VIF Cyber Review: May 2022


CERT-In issued advisory on Mobile-based Malware

On 30 May 2022, Indian Computer Emergency Response Team (CERT-In) issued advisory on mobile-based malware, along with methods and countermeasures. With the advent of smartphones and high-speed Internet connection, mobile accounts for more than 50 per cent of the Internet traffic worldwide, making it a worthwhile attack surface for cybercriminals.

The advisory included methods through which cybercriminals carried out activities, including fake applications, On-device fraud, Bypassing App store, fake calls, and where mobile-based malware are also using design practices like accessibility engines, infrastructure and C2 protocols that enable them to update their capabilities. Along with, the advisory also suggested countermeasures and best practices for users, including keeping OS (Operating System) and applications updated, use of strong authentication such as biometric and PIN, safe browsing practices, deleting data before discarding the device. [1]

Cisco Launched a tool of SMBs to assess Cyber Security Readiness

Cisco, on 26 May 2022, launched a cyber security tool for Small and Medium-sized Businesses (SMBs) based in Asia-Pacific region to assess their cyber security readiness amid of hybrid work environment. The tool’s concept is based on the premise that no attempt to access an organisation’s network architecture can succeed until trust is verified. As per Cisco’s cyber security for SMBs: Asia-Pacific businesses prepare for digital defense study, 62 per cent of Indian SMBs suffered cyber incidents in 2021 and cyber-attacks cost their business over ₹ 3.5 crore. Around 74 per cent SMBs also reported 85 per cent of customer information loss in cyber incidents.

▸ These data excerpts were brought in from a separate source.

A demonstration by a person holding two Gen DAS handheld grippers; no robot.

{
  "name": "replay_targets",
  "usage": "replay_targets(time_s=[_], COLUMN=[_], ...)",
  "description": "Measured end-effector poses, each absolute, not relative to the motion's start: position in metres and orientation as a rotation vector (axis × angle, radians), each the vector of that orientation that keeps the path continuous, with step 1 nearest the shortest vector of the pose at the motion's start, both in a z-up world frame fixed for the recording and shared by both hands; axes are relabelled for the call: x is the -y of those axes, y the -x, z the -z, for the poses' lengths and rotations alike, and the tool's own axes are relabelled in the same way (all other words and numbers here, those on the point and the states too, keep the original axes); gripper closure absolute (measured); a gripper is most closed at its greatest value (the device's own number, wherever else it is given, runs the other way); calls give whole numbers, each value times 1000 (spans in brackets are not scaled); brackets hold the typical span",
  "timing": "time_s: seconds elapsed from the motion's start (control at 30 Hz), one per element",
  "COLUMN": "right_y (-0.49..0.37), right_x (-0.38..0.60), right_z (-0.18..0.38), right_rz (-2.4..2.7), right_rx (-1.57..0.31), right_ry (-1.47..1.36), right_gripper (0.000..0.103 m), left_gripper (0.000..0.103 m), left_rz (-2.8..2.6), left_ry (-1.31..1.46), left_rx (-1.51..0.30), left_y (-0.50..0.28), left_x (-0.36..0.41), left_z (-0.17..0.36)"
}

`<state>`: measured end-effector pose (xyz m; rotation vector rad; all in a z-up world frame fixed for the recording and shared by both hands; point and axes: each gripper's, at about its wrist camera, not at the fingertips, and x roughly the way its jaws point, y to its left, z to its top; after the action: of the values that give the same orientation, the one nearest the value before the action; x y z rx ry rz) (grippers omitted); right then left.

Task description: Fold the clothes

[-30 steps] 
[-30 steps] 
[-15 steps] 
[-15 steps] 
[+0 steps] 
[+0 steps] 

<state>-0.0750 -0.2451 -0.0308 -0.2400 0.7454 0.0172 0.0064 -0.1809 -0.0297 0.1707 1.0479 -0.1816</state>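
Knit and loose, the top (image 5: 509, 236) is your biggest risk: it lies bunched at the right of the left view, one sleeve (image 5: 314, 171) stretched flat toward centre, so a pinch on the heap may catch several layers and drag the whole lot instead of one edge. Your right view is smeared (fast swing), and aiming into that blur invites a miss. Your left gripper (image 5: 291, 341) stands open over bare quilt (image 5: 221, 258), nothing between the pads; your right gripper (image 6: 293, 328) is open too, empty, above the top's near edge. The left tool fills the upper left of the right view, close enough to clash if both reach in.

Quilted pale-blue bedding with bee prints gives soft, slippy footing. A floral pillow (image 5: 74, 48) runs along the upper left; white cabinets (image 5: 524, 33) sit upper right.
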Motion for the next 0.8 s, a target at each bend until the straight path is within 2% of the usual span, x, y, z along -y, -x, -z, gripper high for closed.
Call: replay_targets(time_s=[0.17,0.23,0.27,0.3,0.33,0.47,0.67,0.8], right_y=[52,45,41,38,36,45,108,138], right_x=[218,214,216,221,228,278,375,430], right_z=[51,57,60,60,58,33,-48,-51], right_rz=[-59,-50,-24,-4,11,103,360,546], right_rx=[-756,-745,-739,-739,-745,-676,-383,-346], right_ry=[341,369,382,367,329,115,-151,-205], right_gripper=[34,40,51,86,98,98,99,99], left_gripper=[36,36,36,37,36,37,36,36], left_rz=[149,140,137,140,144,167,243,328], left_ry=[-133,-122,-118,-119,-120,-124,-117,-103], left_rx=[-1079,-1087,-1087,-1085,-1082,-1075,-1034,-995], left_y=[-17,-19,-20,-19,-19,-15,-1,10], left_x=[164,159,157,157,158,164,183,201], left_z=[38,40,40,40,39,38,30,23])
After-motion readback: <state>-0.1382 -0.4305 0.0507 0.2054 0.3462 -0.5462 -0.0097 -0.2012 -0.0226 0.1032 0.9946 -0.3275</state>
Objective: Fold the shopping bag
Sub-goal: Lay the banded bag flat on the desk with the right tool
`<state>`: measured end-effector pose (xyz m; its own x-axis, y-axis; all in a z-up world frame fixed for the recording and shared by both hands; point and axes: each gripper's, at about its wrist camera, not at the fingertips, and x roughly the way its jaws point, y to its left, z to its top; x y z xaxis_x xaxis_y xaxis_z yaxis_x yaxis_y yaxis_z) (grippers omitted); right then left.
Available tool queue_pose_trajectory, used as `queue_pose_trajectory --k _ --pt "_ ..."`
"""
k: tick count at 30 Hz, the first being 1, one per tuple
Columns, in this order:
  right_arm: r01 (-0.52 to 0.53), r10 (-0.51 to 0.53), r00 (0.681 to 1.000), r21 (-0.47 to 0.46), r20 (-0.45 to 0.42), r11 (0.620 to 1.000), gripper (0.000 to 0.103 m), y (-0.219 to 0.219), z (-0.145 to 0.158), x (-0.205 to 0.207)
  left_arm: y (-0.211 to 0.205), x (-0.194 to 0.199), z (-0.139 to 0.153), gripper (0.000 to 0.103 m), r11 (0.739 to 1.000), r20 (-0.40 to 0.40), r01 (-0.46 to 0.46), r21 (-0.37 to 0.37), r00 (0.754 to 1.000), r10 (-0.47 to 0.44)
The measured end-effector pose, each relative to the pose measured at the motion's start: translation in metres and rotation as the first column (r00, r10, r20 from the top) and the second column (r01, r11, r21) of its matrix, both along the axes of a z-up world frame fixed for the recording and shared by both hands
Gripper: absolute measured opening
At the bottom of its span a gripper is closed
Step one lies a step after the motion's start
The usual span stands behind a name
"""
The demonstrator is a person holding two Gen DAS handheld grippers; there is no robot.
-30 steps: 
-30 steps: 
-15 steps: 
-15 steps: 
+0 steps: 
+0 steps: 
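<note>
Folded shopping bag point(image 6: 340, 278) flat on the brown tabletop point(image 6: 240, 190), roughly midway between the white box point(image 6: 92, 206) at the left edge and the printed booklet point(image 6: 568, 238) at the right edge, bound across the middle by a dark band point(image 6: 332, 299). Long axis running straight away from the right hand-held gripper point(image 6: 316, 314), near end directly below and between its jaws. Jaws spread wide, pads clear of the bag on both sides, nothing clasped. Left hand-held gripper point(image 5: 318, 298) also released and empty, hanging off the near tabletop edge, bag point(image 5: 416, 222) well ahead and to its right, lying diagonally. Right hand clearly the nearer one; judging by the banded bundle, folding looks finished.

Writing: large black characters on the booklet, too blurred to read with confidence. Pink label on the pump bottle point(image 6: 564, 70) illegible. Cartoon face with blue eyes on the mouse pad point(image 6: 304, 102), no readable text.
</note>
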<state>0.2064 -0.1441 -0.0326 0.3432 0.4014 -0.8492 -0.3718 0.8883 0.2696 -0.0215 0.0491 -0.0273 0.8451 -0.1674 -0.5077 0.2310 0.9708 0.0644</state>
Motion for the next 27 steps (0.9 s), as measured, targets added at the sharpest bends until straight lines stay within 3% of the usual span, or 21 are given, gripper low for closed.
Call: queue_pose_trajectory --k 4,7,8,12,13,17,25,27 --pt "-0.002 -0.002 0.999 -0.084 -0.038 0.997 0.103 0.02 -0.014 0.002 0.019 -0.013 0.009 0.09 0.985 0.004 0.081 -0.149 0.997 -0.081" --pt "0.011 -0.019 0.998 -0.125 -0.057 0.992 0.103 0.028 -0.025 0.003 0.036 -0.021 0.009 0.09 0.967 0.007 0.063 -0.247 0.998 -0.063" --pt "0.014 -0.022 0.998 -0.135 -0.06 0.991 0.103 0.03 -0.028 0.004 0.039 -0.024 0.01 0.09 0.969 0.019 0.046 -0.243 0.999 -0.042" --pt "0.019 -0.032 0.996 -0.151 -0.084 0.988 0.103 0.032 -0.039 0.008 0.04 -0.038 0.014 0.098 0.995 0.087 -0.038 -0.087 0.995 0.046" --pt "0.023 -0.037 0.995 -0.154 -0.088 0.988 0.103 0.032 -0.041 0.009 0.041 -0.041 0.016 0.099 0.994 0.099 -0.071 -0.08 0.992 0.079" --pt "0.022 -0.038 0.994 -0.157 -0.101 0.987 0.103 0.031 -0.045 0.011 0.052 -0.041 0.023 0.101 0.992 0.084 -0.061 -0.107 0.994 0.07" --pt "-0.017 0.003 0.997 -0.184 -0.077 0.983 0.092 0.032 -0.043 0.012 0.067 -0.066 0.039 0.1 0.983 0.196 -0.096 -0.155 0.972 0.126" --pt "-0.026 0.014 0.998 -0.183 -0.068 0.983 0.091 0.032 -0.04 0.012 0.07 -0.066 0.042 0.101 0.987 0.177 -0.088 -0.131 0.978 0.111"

“When a user accesses an application using a device, both the user and device are verified, with that trust continuously monitored. This helps secure the organisation’s applications and environments from any user, device, and location,” read the statement released by Cisco. The threat landscape for the SMBs becoming more sophisticated due to the digitisation at speed, therefore, securing their businesses is one of the top priorities for SMBs. “With new tool, the SMBs will ensure end-to-end protection across their workforce, and the workplace, with adoption of a zero-trust strategy to manage and strengthen their cyber security posture in a cloud-first world,” said Cisco India & SAARC’s Senior Director (System Engineering)— Anand Patil.[2]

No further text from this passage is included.